Diesmal wird Sid in einen Fall um Renn- und Wettmanipulationen verstrickt. Ein Jockey und ein Trainer werden kurz nacheinander ermordert. Alles deutet darauf hin, dass beide in umfangreiche Rennmanipulationen verstrickt waren. Sid glaubt jedoch nicht daran, zumal ihm beide aus seiner Zeit als aktiver Jockey sehr gut bekannt sind. Er beginnt Fragen zustellen und bringt damit seine Liebsten in allergrößte Gefahr...

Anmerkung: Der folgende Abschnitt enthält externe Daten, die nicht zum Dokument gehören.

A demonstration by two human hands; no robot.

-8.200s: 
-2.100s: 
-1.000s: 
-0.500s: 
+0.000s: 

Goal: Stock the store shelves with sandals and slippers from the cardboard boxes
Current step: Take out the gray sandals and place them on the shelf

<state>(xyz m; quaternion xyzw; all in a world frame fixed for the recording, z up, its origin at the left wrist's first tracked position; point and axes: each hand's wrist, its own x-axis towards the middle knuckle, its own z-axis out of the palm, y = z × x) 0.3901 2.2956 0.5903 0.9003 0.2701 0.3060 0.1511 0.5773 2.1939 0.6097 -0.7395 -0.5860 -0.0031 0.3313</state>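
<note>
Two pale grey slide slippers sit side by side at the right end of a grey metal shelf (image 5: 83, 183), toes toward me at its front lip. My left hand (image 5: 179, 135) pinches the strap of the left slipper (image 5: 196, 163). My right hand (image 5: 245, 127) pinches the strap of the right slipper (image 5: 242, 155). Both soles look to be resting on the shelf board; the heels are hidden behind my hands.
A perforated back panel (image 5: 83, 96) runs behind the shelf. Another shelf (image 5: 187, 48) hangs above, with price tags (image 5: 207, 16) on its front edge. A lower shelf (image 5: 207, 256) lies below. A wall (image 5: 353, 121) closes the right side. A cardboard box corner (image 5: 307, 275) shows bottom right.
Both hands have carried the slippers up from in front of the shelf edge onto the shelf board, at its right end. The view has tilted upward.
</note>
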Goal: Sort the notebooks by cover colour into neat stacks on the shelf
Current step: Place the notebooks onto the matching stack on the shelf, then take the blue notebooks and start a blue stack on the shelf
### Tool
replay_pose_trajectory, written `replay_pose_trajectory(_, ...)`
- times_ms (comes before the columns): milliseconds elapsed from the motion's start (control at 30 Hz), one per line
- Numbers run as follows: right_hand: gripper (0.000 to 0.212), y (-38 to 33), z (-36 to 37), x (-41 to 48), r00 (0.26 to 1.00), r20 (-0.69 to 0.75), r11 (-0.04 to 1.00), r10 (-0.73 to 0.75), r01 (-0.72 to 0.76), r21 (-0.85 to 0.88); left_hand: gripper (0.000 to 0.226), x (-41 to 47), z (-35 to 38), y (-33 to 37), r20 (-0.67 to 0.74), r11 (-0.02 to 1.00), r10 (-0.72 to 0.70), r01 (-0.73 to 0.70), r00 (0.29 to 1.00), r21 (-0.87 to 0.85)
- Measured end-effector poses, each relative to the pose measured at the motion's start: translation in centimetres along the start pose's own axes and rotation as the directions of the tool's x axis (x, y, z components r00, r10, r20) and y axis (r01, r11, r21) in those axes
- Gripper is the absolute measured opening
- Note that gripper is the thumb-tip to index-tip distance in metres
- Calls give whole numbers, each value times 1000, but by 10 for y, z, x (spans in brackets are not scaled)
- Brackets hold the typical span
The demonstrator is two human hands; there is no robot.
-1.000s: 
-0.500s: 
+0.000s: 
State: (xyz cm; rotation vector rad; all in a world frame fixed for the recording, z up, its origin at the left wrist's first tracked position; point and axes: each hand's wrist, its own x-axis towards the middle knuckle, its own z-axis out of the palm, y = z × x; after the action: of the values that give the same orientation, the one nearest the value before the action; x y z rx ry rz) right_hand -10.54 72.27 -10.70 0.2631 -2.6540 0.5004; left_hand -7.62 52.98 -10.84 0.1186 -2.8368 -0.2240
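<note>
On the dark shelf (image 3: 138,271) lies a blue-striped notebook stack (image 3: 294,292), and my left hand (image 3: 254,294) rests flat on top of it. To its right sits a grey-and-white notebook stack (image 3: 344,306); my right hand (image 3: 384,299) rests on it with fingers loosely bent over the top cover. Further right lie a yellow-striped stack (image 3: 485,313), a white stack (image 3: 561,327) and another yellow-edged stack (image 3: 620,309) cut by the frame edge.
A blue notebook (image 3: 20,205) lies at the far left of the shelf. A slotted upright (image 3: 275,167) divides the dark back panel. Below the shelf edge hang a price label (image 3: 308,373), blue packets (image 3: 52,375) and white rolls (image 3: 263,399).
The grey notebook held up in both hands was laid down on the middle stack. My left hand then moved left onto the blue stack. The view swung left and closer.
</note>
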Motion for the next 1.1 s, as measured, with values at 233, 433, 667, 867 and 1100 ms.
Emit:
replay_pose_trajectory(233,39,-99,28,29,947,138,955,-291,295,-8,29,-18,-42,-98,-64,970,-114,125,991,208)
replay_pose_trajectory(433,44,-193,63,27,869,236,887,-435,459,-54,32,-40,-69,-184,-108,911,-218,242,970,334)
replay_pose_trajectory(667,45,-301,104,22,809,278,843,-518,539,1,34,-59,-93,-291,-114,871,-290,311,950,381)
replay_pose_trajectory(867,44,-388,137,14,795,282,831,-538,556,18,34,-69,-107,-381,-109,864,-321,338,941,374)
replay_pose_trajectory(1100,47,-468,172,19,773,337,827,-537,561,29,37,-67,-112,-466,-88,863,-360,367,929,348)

"Gambling" glänzt wieder durch die bekannten Muster, die auch die anderen Francis-Romane bereits zu wirklichen Lesevergnügen gemacht haben: ein sympathischer Held, der den Schurken immer einen Schritt voraus ist, skrupellose Bösewichte, den typischen Francis-Wortwitz, der für viele heitere Lesemomente sorgt und einen gut durchdachten und gut aufgebauten Plot, der mit einigen Überraschungen aufwartet. Daneben bedient sich Francis aber auch neuester Ermittlungstechnik. So werden beispielsweise in aus CSI bekannter Art und Weise Haarwurzeln und Speichelproben analysiert und DNA-Profile gewonnen, mit deren Hilfe die Täter überführt werden können.
Für mich ein typischer und rundum gelungener Francis. Auch dieses Buch des Autors wird sicher einen besonderen Platz in meinem Bücherregal erhalten!